Transcribe the entire listing exactly.
━━━━━ Information shown ━━━━━
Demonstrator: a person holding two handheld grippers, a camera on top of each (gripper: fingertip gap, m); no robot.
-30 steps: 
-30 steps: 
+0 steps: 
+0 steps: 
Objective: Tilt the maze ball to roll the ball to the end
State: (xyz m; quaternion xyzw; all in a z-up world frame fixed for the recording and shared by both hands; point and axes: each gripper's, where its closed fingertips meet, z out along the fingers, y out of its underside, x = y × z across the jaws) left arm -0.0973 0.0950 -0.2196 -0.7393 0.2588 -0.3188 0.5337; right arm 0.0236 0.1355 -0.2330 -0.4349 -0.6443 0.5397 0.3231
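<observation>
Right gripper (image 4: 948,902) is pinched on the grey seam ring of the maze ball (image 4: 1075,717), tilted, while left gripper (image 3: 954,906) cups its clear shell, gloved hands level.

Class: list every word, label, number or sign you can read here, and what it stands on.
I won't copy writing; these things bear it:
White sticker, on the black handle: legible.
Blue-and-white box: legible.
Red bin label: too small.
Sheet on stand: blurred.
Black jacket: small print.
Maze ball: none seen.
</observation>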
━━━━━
> _Response_
Demonstrator: a person holding two handheld grippers, a camera on top of each (gripper: fingertip gap, m); no robot.
-30 steps: 
-30 steps: 
+0 steps: 
+0 steps: 
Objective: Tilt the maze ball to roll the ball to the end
State: (xyz m; quaternion xyzw; all in a z-up world frame fixed for the recording and shared by both hands; point and axes: each gripper's, where its closed fingertips meet, z out along the fingers, y out of its underside, x = y × z across the jaws) left arm -0.0973 0.0950 -0.2196 -0.7393 0.2588 -0.3188 0.5337; right arm 0.0236 0.1355 -0.2330 -0.4349 -0.6443 0.5397 0.3231
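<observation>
Right gripper (image 4: 948,902) is pinched on the grey seam ring of the maze ball (image 4: 1075,717), tilted, while left gripper (image 3: 954,906) cups its clear shell, gloved hands level.

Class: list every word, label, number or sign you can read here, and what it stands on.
I won't copy writing; these things bear it:
White sticker, on the black handle: legible.
Blue-and-white box: legible.
Red bin label: too small.
Sheet on stand: blurred.
Black jacket: small print.
Maze ball: none seen.
</observation>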

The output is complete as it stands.